St. George! it is a glorious sight
A splendid page of war,
To mark yon gorgeous, matchless troop,
Like some bright falcon, wildly swoop
On the sullen prey before.
Captain Martinet (loquitur).
"Hurrah for the hearts of Englishmen,
And the thoroughbred's long stride,
As the vibrating, turf-tearing hoof-thunder rolled,
'Twas worth a year of one's life, all told,
To have seen our fellows ride!"
But what avails the sabre sweep?
There rolls the awful sound,
Telling through heart, and limb, and brain,
That the cannon mows its ghastly lane,
And corses strew the ground.
Ha!

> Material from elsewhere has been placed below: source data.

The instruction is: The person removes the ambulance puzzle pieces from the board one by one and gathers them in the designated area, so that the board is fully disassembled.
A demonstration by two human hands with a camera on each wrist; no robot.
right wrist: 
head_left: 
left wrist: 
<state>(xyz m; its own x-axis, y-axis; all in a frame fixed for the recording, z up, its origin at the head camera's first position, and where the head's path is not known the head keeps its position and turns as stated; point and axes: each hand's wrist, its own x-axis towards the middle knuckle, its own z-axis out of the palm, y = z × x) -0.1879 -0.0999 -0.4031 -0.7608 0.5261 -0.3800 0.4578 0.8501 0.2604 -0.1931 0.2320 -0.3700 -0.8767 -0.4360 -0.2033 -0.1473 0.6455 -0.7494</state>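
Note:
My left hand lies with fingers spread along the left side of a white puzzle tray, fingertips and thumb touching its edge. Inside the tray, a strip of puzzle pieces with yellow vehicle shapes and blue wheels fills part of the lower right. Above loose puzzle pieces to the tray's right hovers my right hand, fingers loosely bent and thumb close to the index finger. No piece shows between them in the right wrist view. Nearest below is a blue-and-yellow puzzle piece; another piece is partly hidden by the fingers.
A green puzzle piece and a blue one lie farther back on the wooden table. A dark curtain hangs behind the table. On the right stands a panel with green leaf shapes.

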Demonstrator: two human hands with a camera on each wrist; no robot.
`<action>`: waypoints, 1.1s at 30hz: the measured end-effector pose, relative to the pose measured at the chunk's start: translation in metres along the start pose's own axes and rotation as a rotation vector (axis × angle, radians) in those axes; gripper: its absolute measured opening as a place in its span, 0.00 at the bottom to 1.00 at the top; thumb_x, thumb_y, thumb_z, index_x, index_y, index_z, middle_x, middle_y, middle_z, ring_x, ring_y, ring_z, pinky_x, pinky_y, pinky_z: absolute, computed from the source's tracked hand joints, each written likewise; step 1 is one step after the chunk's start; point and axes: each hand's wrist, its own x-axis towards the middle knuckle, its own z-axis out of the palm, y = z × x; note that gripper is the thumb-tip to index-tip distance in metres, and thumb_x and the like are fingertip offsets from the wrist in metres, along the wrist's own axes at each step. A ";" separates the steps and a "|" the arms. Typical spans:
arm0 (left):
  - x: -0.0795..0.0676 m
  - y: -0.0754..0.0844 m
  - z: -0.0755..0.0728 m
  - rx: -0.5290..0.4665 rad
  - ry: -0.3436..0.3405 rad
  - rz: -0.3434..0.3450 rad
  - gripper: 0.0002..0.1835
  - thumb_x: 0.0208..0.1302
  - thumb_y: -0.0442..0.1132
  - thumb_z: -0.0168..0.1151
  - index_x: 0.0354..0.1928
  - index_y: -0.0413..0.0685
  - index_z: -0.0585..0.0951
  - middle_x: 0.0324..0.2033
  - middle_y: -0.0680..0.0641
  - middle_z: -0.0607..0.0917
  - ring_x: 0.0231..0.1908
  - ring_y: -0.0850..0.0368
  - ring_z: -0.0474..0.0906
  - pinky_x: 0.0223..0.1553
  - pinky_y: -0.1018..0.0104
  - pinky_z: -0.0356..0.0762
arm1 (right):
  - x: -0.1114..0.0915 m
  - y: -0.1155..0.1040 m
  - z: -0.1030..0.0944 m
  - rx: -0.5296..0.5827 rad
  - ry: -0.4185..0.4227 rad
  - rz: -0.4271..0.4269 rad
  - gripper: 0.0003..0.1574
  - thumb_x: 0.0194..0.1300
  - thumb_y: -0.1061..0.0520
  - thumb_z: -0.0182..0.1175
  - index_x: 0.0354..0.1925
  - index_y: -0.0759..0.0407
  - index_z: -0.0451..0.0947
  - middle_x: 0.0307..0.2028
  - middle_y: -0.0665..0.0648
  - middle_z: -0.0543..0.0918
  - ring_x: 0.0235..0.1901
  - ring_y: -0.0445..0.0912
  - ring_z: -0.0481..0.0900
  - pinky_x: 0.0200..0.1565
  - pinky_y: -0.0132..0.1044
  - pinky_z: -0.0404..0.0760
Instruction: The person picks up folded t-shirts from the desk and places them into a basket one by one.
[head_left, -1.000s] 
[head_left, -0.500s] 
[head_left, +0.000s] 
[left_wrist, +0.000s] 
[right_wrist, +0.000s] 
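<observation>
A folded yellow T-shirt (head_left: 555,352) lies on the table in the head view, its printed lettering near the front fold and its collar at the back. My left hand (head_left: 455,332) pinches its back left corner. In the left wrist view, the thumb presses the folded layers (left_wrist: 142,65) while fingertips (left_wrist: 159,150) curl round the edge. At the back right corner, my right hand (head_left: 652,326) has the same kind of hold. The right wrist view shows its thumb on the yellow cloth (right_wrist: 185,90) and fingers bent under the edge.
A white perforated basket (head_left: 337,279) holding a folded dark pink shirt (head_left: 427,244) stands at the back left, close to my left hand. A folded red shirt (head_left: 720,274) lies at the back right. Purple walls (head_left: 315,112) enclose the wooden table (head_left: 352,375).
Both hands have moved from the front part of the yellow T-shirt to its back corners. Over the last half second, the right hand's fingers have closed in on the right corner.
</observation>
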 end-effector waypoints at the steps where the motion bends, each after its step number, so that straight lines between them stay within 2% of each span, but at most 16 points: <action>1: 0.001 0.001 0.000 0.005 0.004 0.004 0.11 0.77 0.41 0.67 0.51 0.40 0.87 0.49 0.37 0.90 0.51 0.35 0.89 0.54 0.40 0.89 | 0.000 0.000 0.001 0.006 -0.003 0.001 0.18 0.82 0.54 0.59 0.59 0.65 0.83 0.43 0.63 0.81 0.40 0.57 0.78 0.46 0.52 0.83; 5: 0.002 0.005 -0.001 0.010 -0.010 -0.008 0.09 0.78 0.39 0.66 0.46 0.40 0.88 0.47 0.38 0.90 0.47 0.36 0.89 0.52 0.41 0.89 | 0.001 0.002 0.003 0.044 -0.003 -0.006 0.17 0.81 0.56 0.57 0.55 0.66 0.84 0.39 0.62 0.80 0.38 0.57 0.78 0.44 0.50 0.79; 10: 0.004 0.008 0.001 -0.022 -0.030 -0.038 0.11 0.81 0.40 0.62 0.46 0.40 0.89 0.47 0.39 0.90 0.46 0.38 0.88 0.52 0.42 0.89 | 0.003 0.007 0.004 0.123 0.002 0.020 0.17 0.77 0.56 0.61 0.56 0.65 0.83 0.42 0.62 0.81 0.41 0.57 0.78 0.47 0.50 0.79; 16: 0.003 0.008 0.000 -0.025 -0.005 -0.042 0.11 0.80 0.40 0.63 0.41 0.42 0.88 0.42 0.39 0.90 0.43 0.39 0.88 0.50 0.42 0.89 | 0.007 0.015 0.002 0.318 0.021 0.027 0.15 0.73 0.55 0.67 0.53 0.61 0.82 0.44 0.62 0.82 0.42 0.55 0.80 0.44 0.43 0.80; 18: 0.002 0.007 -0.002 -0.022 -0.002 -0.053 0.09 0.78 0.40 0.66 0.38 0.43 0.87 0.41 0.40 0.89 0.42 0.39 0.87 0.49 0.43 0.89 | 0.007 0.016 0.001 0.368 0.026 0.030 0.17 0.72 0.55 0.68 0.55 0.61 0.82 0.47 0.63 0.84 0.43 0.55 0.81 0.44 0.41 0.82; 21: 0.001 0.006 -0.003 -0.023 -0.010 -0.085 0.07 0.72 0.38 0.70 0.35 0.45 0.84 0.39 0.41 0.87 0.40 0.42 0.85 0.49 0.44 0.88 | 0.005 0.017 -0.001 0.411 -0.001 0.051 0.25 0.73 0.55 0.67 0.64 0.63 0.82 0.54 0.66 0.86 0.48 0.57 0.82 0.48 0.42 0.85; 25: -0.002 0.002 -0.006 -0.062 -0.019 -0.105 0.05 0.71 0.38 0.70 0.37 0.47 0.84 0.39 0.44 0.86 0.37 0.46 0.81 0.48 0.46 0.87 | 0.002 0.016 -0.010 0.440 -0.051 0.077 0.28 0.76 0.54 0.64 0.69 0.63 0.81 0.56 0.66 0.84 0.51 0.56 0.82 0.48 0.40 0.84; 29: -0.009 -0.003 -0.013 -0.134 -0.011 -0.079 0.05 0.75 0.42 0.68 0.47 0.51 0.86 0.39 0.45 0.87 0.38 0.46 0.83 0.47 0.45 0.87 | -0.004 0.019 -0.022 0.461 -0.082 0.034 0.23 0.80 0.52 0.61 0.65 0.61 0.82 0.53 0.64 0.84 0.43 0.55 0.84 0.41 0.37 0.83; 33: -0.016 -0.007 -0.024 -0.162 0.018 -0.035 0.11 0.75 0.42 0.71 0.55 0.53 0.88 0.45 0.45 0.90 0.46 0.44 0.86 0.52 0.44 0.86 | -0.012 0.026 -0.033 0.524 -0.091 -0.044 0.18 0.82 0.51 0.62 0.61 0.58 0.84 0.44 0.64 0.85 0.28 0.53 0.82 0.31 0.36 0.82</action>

Nolan flings his arms apart,
And a death-cry rings in air;
And see, may Heaven its mercy yield!
His charger from a hopeless field
Doth a dead rider bear.
The gunners lie by their linstocks dead,
While deep on every brow,
In the bloody scroll of our island swords,
Is the tale of each horseman's dying words,
"Our memory is deathless now."
Staggering back goes a broken band,
With standards soiled and torn,
With gory saddles and reeling steeds,
And ranks that are swaying like surging reeds
On a wild autumn morn.
Despair has gazed on many a field
Won by our fearless race;
And well the night wind, sighing low,
Knows where, with breast broad to the foe,
Is the dead Briton's place.
But never living horsemen rode
So near the eternal marge,
As those who ran the tilt that day
With Death, and bore their lives away
From the Balaclava charge.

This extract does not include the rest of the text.